Diagnosis of mastocytosis in the skin
- While a biopsy is the definitive diagnostic method, positive Darier’s sign is present in most children and many adults with mastocytosis in the skin. Use of antihistamines can suppress a positive Darier’s sign[ii].
- Biopsies from lesional skin should be stained for mast cells using toluidine blue or Giemsa-Wright stain; evaluated for CD117, CD25 and CD2 using IHC; and evaluated for activating mutations in the CKIT gene using PCR or sequencing methods[i] .
|Diagnostic criteria for cutaneous mastocytosis (requires one major and one minor criterion)[iii]|
|Typical mast cell rash, usually maculopapular, or atypical rash with positive Darier’s sign||Dense infiltration by tryptase positive mast cells, >15 mast cells/cluster or >20 mast cells/x40 magnification hpf if not clustered|
|Activating CKIT mutation detected in biopsy from skin lesion|
Symptoms and treatment of mastocytosis in the skin
- Common symptoms localized to the skin include flushing, itching, burning, hives and blistering[iv].
- Mediator release symptoms can affect other organs regardless of whether or not they have systemic mastocytosis. Flushing, nausea, vomiting, diarrhea and low blood pressure have been reported among other symptoms. Wheezing, shortness of breath and rarely cyanosis may be present. Anaphylaxis can also occur[iii].
- Treatment for cutaneous mastocytosis/mastocytosis in the skin relies upon histamine blockade with H1 inverse agonists and H2 antagonists; cromolyn sodium; leukotriene antagonists; and PUVA treatment in severe cases[v].
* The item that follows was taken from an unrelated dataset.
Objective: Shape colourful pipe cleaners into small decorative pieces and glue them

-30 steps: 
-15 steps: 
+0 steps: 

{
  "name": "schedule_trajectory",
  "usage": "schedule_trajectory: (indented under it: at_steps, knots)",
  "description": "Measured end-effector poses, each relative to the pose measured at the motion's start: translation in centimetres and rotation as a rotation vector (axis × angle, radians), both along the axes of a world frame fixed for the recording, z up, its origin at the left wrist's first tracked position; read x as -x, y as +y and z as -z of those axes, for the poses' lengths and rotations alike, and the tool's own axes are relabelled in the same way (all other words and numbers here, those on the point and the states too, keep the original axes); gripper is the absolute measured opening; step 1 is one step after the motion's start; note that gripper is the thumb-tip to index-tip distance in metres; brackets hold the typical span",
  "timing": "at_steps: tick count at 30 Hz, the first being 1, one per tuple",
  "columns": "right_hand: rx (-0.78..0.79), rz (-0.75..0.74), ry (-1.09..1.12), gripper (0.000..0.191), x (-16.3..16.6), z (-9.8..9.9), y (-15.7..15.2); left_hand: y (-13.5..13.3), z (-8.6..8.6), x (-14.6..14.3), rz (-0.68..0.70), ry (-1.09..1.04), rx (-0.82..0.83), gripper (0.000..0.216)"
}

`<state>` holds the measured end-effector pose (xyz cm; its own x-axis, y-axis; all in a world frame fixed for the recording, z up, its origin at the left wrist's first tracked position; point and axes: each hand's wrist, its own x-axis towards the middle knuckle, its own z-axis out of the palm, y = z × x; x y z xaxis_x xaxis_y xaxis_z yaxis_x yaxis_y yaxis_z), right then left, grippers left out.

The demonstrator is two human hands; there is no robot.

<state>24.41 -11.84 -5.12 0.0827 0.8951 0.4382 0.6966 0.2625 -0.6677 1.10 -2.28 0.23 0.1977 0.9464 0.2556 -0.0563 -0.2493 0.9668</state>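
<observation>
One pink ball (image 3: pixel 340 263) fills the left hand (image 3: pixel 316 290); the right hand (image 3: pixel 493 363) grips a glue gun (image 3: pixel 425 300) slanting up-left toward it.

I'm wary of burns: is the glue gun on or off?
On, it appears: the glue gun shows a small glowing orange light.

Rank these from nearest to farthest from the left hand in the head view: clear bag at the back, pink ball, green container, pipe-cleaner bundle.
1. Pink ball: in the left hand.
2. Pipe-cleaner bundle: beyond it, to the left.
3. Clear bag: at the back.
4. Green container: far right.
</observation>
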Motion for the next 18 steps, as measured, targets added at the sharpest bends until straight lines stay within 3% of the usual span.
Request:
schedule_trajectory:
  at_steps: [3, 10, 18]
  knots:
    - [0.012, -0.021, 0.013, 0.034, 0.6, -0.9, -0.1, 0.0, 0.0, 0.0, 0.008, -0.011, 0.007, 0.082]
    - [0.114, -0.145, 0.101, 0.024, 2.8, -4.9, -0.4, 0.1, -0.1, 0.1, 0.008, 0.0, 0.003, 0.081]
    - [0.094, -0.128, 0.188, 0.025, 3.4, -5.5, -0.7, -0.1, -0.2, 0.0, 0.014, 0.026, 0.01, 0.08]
- In treatment resistant cases, systemic glucocorticoids and topical cromolyn may be used. In some instances, mastocytomas may be excisedi. Anaphylaxis should be treated with epinephrine per current guidelines[v].
[i] Molderings GJ, et al. (2011). Mast cell activation disease: a concise practical guide for diagnostic workup and therapeutic options. J Hematol Oncol, 4(10), 10.1186/1756-8722-4-10
[ii] Hartmann K, et al. (2016). Cutaneous manifestations in patients with mastocytosis: consensus report of the European Competence Network on Mastocytosis; the American Academy of Allergy, Asthma and Immunology; and the European Academy of Allergology and Clinical Immunology. Journal of Allergy and Clinical Immunology, 137(1), 35-45.
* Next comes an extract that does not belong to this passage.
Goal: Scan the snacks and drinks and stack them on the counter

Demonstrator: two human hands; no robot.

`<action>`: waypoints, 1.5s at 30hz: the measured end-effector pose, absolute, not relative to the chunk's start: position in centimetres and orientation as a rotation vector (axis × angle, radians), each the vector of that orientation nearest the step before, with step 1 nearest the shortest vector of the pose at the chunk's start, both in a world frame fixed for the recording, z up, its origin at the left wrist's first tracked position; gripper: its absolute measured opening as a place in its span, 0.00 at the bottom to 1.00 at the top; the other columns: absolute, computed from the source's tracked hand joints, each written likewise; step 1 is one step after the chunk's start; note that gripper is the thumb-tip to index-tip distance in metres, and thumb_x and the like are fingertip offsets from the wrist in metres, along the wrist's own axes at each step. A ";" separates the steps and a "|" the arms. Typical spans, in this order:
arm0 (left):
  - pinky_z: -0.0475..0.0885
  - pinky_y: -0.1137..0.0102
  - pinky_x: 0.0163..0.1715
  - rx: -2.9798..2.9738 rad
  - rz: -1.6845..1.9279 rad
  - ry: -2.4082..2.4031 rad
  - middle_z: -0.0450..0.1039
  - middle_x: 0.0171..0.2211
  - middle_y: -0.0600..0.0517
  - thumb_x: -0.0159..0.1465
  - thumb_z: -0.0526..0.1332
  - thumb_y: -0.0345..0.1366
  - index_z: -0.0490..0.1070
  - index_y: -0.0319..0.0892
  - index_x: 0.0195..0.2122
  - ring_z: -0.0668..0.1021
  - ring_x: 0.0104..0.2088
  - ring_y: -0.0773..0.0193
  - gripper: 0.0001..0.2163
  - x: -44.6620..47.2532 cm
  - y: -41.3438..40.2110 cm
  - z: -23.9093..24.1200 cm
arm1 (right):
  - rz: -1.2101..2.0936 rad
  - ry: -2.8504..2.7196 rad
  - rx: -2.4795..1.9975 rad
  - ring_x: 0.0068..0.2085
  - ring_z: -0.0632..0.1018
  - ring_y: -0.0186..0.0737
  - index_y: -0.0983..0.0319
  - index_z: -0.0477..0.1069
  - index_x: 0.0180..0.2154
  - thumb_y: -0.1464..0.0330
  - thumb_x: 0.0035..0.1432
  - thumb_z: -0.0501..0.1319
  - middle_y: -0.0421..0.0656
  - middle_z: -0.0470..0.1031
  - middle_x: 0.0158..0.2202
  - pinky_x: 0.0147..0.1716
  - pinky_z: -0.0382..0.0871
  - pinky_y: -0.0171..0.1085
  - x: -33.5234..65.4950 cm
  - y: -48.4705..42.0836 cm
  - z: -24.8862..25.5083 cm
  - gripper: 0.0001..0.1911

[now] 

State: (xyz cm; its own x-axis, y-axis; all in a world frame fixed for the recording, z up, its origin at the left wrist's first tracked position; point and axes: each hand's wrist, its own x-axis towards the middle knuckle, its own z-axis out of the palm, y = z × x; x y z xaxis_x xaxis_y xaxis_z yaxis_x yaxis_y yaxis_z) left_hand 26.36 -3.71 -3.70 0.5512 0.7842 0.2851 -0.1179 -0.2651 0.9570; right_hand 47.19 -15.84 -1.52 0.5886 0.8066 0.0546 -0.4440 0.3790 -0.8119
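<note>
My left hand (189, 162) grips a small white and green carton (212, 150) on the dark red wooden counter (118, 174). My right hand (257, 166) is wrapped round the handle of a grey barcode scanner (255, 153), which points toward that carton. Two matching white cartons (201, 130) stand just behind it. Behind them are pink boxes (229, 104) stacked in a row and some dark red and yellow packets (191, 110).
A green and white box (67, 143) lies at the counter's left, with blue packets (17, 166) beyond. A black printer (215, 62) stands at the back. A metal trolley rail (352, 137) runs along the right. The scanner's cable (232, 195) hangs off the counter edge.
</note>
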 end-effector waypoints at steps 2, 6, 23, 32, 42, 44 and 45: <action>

[iii] Valent P, et al. (2007). Standards and standardization in mastocytosis: consensus statements on diagnostics, treatment recommendations and response criteria. European Journal of Clinical Investigation, 37, 435-453.
[iv] Carter MC, et al. (2014). Mastocytosis. Immunol Allergy Clin North Am, 34(1), 10.1016/j.iac.2013.09.001
[v] Castells M, et al. (2011). Guidelines for the diagnosis and treatment of cutaneous mastocytosis in children. Am J Clin Dermatol, 12(4), 259-270.